When This Is All Over

What are you calling it? Post-pandemic? In the future? When this damn mess is done? You know what I mean, that ephemeral, non-specific point in the future when we get back to normal. Or whatever normal will mean at that point. When we all peek out, tentatively, like shy forest creatures, from the nests we’ve created for ourselves, our warm, safe places, and shuffle through the dew-laced leaves to look up to the bright sky with optimism and hope.

Is it even wise to think this far ahead? Or just safer and more practical to think of the day-to-day, getting the outside things done and then scurrying back in to the safety of our own homes like the governments and health officials tell us to?

I’ve been thinking a lot about how things might be, when this is all over. On a personal note, these completely not concrete plans include concerts, events, and gatherings with friends. But the plan is only pencilled in, if it’s been made at all. Because who knows if that concert in October I’ve been looking forward to (for a decade!) will even happen. Will this all be over by then? Or will it take another year past that time, until there are treatments or vaccines?
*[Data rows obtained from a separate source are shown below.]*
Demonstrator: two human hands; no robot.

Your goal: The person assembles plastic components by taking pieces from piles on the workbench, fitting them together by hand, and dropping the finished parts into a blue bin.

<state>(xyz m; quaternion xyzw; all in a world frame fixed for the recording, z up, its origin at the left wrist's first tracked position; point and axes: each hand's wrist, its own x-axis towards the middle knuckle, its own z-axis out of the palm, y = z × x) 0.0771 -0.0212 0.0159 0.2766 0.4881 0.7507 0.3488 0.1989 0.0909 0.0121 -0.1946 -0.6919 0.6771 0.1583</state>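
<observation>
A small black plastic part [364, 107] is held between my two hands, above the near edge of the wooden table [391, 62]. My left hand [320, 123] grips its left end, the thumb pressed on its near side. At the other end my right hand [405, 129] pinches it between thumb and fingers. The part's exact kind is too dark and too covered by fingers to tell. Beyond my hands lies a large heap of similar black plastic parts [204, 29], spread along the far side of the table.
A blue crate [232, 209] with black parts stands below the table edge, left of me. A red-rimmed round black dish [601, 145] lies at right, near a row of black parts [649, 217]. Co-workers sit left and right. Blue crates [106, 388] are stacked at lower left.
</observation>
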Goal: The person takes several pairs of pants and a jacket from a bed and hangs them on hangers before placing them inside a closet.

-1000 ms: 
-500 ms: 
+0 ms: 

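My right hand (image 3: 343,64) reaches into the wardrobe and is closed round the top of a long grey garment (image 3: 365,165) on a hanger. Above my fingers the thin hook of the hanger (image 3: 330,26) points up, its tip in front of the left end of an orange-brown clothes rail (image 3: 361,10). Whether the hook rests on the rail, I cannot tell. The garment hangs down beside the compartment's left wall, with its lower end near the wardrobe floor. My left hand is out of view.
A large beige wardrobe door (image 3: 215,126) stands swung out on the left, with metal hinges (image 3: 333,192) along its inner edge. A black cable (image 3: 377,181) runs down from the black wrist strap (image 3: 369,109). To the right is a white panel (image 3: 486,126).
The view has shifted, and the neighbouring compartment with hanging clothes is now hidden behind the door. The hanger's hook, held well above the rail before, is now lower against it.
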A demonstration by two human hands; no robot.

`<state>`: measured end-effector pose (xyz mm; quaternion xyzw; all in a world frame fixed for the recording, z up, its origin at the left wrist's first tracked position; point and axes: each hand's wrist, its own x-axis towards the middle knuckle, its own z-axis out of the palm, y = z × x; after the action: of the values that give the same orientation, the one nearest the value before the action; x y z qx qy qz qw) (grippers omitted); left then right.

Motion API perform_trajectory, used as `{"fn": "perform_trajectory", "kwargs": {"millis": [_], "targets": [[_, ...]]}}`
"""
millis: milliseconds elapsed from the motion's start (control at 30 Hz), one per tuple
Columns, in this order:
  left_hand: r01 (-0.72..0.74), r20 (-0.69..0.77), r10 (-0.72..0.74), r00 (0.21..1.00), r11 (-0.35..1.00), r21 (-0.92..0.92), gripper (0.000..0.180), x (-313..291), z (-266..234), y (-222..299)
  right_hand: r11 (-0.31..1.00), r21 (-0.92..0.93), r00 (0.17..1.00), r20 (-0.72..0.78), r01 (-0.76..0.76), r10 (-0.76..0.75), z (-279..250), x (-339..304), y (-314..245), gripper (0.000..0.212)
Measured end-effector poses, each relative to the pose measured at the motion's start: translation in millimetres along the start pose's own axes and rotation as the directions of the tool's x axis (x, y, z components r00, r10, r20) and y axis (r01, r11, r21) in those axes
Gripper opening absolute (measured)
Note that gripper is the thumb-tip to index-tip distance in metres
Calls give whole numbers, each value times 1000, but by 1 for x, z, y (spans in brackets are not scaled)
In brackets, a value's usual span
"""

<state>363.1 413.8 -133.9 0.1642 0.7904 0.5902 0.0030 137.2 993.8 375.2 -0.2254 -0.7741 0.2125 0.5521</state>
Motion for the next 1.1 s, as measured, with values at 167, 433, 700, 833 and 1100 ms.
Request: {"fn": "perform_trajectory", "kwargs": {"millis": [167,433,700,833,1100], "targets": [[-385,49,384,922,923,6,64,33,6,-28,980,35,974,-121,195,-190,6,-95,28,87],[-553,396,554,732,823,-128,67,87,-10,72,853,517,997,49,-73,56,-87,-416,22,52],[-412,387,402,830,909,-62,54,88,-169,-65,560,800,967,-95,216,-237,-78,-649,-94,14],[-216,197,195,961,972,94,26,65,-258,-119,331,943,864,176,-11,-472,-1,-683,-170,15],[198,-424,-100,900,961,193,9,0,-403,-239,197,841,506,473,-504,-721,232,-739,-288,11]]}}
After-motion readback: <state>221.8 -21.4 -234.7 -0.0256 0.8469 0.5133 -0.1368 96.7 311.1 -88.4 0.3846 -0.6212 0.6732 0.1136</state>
On a larger scale, the images I have of that future time are radical and vaguely dystopian. It will be a time when we as a society abhor the rich and any outward signs of wealth because so many people were made poor(er) by the loss of jobs and income. We have realized that Greta was right and since we’re still afraid of getting sick, we travel much less, and the environment begins to repair itself. We stop buying new things, especially clothes, because we have had no place to wear them for so long. People keep working from home because they like it more and they’ve realized that all those meetings really can just be emails or conference calls instead. We’ve demanded that governments revise their policies to make priorities of reforms that help the poor, the homeless, and the sick. We’ve watched as underpaid and mistreated workforces leverage society’s reliance on their labour to demand better pay and conditions and the right to unionize (Hello, Amazon and WalMart!). We’ve put away our stupid phones because we’re just so excited to be outside, in the sun, with each other, standing closer together than 2 metres distance.

At least that’s what I’d like to see… when this is all over. No doubt I will be wrong, but I’m always a silver lining kind of gal.

When this is all over, will be we kinder? More giving? More forgiving? Less or more stressed? Will we learn lessons and make improvements or go back to the current status quo? Can there be a silver lining here? Will we come out of our nests, bright-eyed and eager, to welcome the future or will we only be able to limp along full of hurt and cynicism? Most of us never take the opportunities life throws at us. But, when this is all over, maybe we should.